И снова я дождался письма. Как вы понимаете, четвертого. Месяц сделал полный оборот. И это – уже больше стало напоминать не шутки, а ужас. Я бы пожаловался блюстителям чего-то там, если бы они здесь жили. Но их не было, потому что не могло быть в принципе. Априори. Бездоказательно. Да и к чему они там где, исключая меня, царствуют патриархальные порядки, и кодекс Пия Номерного никто и никогда не нарушал. Все так, и было. По крайней мере, тот сукин сын, что только комиссионными срубил – ничего, что я так выражаюсь? – с меня немалую деньгу, утверждал, что кроме старика Гумба со всеми ведомыми медицине признаками болезней Паркинсона и Альцгеймера и его полудохлого сынка, промышляющего рыбалкой (знаем мы как он рыбку ловит!), не было и не будет здесь никого, а мне – если я не заведу какую-нибудь сельскую дуру – суждено стать последним обитателем этих мест. Последнее – меня устраивало более чем, поскольку ни в каком обществе у меня не было нужды. Перед приездом на новое место дислокации – я откупил – практически оптом, практически даром – целую букинистическую лавку – с твердым убеждением перечитать ее всю. Где-то же надо было мне брать новых героев для новых тем. А вся моя предыдущая жизнь вполне уместилась в первом опыте чистописания. А так – немного там взять, немного сям, немного сам – и нате получить новый продукт от Говарда Риса. Свежее пойло для мертвых мозгов молодежи. Как написал один критик – интертекстуальная-блин!-культура.

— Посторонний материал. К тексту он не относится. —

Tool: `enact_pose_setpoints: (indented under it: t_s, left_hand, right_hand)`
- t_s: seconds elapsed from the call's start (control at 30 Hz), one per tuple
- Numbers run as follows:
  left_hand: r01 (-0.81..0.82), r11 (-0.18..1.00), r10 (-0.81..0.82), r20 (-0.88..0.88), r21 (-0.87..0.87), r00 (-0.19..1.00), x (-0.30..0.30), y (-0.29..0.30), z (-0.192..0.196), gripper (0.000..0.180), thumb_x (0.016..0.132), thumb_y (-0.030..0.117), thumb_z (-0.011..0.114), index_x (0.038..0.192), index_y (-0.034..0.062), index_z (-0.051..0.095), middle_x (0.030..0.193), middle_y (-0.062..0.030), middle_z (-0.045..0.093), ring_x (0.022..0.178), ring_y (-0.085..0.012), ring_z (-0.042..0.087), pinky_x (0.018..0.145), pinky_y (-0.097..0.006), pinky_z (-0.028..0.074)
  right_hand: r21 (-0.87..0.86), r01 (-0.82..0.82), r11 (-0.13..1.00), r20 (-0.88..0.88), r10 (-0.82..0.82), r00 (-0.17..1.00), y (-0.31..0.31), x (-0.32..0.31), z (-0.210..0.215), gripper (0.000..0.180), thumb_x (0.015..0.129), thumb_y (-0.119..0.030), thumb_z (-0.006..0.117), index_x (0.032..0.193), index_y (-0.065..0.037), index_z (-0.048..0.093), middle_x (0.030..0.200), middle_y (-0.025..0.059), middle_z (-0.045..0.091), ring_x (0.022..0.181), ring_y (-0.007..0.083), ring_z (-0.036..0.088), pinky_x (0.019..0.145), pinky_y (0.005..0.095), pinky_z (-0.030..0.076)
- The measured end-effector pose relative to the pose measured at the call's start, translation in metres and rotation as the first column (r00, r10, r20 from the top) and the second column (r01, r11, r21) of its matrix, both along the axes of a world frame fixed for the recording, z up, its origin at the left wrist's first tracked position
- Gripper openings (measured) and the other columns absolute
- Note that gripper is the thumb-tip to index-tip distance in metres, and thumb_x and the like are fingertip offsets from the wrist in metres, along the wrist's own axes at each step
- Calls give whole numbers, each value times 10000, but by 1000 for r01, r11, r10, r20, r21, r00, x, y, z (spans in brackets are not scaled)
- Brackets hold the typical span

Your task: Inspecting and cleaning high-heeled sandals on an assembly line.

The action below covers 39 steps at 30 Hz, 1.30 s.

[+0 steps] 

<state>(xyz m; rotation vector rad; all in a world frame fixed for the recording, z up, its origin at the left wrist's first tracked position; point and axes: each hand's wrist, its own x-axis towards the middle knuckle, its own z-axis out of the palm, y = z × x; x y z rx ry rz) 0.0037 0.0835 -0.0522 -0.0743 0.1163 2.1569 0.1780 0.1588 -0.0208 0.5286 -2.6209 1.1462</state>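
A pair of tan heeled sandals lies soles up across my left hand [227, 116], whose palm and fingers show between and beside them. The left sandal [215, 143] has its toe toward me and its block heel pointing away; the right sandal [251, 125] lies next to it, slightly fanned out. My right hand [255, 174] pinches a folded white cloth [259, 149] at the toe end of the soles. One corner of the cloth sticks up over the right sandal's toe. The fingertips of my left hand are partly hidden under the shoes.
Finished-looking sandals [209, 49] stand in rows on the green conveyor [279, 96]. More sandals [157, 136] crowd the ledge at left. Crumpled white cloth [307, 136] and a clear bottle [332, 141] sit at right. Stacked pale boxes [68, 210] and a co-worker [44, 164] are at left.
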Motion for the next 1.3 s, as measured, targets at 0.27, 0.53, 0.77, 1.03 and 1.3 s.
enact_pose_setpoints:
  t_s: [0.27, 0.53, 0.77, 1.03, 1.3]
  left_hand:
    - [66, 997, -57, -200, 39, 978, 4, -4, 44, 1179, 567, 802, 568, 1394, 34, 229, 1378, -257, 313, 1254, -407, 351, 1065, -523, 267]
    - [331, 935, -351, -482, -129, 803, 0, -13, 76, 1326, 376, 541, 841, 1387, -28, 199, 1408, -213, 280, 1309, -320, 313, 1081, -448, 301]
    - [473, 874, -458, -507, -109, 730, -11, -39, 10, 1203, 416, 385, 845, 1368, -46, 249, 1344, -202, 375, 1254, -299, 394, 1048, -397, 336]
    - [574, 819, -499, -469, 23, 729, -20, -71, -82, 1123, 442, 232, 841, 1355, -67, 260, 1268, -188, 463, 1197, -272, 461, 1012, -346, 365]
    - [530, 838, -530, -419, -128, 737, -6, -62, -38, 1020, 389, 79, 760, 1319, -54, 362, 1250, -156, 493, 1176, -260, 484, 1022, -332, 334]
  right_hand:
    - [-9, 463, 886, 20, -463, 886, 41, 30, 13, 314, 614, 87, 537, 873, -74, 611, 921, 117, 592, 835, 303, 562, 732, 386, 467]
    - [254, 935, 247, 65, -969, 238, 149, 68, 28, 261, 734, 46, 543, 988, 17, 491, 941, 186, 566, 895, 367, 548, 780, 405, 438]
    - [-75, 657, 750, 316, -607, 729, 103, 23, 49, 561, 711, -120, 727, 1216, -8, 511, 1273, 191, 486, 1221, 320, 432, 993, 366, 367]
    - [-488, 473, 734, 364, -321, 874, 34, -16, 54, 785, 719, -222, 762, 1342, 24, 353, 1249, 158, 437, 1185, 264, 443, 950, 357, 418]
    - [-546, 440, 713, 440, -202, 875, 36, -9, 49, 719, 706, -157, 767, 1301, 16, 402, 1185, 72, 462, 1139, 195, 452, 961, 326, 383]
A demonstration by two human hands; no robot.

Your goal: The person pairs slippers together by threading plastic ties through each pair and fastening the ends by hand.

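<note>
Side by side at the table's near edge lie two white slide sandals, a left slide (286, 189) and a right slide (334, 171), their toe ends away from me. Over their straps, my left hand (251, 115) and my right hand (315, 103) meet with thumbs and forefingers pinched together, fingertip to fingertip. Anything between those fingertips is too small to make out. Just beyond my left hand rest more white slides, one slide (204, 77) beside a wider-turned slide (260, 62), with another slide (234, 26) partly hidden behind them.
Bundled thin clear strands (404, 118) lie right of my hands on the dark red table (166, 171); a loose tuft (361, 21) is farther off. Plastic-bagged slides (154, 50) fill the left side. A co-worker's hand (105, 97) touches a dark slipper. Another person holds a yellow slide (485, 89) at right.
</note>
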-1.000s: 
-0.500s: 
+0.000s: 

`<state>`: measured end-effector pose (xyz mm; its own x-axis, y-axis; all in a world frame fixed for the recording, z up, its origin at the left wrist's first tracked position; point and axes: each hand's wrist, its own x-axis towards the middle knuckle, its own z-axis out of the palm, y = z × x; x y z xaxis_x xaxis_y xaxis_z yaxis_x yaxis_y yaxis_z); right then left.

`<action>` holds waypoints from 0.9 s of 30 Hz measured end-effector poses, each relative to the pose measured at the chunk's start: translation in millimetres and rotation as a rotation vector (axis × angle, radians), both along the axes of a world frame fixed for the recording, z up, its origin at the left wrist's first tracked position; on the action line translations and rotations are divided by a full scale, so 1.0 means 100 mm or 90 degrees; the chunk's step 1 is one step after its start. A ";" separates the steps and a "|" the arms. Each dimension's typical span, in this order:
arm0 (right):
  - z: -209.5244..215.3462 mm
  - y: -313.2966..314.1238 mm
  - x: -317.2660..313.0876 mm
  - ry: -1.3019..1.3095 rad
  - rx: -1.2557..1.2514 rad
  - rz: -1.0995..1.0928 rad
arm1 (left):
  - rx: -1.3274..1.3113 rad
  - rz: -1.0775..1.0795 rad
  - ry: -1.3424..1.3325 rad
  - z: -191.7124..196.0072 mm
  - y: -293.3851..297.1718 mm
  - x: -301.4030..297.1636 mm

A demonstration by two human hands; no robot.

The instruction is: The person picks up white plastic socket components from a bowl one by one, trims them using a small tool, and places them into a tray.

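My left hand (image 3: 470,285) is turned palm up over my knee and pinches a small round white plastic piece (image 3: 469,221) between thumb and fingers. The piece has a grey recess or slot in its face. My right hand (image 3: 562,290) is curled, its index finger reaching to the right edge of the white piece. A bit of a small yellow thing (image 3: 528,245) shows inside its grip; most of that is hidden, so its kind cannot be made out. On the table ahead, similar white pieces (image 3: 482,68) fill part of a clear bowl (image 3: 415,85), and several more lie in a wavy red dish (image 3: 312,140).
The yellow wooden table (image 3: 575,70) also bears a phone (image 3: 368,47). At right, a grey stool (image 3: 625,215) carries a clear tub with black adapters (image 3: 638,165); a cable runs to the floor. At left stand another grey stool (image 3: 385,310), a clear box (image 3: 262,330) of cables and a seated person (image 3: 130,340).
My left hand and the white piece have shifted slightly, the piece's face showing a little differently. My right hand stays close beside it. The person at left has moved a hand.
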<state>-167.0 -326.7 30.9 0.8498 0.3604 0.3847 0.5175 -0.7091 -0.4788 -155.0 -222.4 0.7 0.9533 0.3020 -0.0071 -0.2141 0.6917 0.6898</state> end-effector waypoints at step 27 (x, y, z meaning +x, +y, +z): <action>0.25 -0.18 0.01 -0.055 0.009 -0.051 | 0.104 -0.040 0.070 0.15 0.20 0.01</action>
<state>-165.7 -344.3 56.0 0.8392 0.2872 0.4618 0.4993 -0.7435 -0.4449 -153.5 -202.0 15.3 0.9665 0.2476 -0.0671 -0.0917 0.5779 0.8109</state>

Надо ли вам говорить, что в следующий уик-энд, который у меня всегда в кармане – я просидел в засаде, в своей плетенной ивовой качалке. Я наблюдал за крыльцом и (поверите ли?) глаз не сводил со ступеней, не отворачивался ни на секунду, не смаргивал слайды бытия. Я был вполне готов к встрече с Мейсоном, Крюгером, Йети, зелеными человечками, Лох-Несским Диплодоком и Рамакришной, танцующим на водах Тейсона. Но… никак не к тому, что произошло в первой четверти пополудни:
ПИСЬМО. КОТОРОГО. НАНОСЕКУНДУ. НАЗАД. НЕ БЫЛО.  ВДРУГ. БЫЛО. ЛЕЖАЛО. НА. ОЧЕРЕДНОЙ. ЛЕСЕНКЕ. ПОЯВИЛОСЬ. ПРОСТО. ТАК.
К письму, содержащему – теперь уже преисполненное почти баптисткого вдохновения – «я иду» было приложено еще нечто, загнавшее меня в оцепенение осеннего овода. Это была пуговица Стейка – та самая которая согласно сюжету, книги, была оставлена главным героем в своем кармане. На память о друге. Что и есть очередная писательская ложь. Требуха.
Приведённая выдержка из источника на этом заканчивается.